If so, you have to run your test on either larger Load Generators, or more of them.
Otherwise, your system under test is saturated and can’t cope with the load you’re throwing at it.

hi @slandelle thanks for the response, when the rampUpTime is 10min for 1 to 6000 users per second we are seeing no issues in the TCP connections but with aggressive ramp up we face this challenge, we want to test this sudden surge in traffic use case but the connections are spiking. what could contribute to increased TCP connections? we are running multiple pods in the backend to cope up with this traffic, but the sudden spike is causing this delay

yes CPU does show maximum utlised

we are running multiple pods in the backend to cope up with this traffic

The bottleneck can be your ingress/edge, not the service.

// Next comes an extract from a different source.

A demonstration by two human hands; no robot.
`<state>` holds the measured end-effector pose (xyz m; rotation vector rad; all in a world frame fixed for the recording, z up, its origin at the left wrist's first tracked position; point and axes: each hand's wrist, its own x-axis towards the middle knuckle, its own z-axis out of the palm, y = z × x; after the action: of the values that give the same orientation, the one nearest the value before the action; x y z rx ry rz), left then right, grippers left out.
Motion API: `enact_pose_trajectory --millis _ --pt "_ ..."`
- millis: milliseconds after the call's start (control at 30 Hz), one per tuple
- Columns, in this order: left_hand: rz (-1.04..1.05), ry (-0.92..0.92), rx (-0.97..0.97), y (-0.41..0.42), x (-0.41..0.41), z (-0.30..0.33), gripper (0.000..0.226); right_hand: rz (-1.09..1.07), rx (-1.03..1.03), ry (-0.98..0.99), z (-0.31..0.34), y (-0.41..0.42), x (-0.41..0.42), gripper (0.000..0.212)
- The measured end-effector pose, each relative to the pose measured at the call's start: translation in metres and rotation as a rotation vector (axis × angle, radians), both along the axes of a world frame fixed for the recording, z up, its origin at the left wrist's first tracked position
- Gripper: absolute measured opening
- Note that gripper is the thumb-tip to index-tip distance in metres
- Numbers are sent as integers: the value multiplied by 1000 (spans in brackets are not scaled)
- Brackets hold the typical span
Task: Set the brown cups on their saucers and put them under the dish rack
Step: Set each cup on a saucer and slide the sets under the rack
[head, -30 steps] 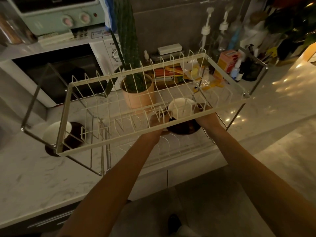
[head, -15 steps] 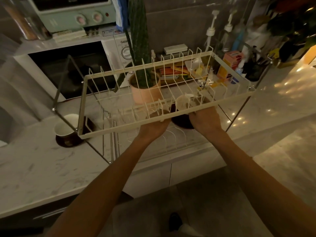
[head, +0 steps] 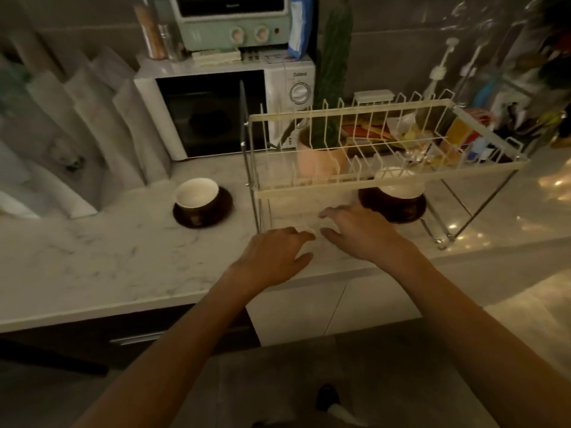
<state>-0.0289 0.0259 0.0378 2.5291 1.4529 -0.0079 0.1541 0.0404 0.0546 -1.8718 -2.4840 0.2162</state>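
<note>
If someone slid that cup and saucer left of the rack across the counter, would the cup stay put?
Probably, if pushed gently. The cup sits loose in its saucer, so a jolt could shift or rattle it. It looks like glazed ceramic, likely breakable. The marble-look counter seems smooth, so the saucer should slide easily.

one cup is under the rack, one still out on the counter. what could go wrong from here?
1. The left cup on its saucer must pass the dish rack end frame; it could clip a leg.
2. The cup is loose on the saucer, so tilting in transit could slide it off.
3. Both empty hands, left hand and right hand, sit beside the placed cup; a careless sweep might knock it.
</note>
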Motion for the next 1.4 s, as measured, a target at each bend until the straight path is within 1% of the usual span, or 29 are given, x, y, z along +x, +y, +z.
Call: enact_pose_trajectory --millis 100,200,333,433,533,733,800,867,967,1033,1167,1267,1333,1400 --pt "-3 16 -70 -22 -30 3 50 69 -154 -74 1 -12 -26 47" --pt "19 89 -154 -39 -62 4 53 120 -340 -98 -2 -21 -54 50" --pt "89 190 -227 -49 -111 0 54 182 -429 -103 -1 -32 -92 52" --pt "169 225 -194 -54 -146 -1 52 232 -436 -86 4 -37 -121 55" --pt "253 276 -167 -56 -180 -1 55 274 -430 -77 10 -37 -151 56" --pt "341 315 -174 -51 -231 5 57 251 -237 -202 6 -27 -197 58" --pt "376 313 -175 -47 -242 5 57 216 -197 -199 3 -22 -208 57" --pt "407 299 -171 -41 -250 4 57 176 -154 -144 1 -15 -216 54" --pt "466 260 -130 -28 -256 -1 56 112 -64 -33 -1 -2 -224 48" --pt "513 215 -53 -18 -257 -4 56 81 15 20 -4 10 -230 48" --pt "624 11 138 6 -253 -10 54 25 148 98 -13 39 -239 54" --pt "667 -134 238 32 -248 -16 54 -24 227 146 -24 63 -241 56" --pt "732 -251 235 55 -244 -22 56 -70 237 193 -32 81 -242 56" --pt "824 -380 165 78 -240 -27 58 -131 204 260 -40 98 -244 57"
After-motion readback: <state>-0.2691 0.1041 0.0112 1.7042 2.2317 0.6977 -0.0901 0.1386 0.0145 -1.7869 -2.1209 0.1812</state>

yes CPU does show maximum utlised

Then you need more CPU hence more load generators

@slandelle just checking if you can help some pointers, as the load test begins, for the first 1-2 mins the connections count will be around 1k for 20-25k RPS, after 2min we start seeing increased latency from the backend server and at the same time we see TCP connections spiking to 300-400k and lot of 504/503 error responses, latency shoots up to 20-30second. We are using AWS ALB as the ingress, what could be the cause, any idea/pointers to look into?

we start seeing increased latency from the backend server

This is what you have to fix.

So Gatling is merely the messenger.
Your application struggles with handling your load while new virtual users keep on arriving and cause a snowball.
Why your application is struggling is for you to figure out.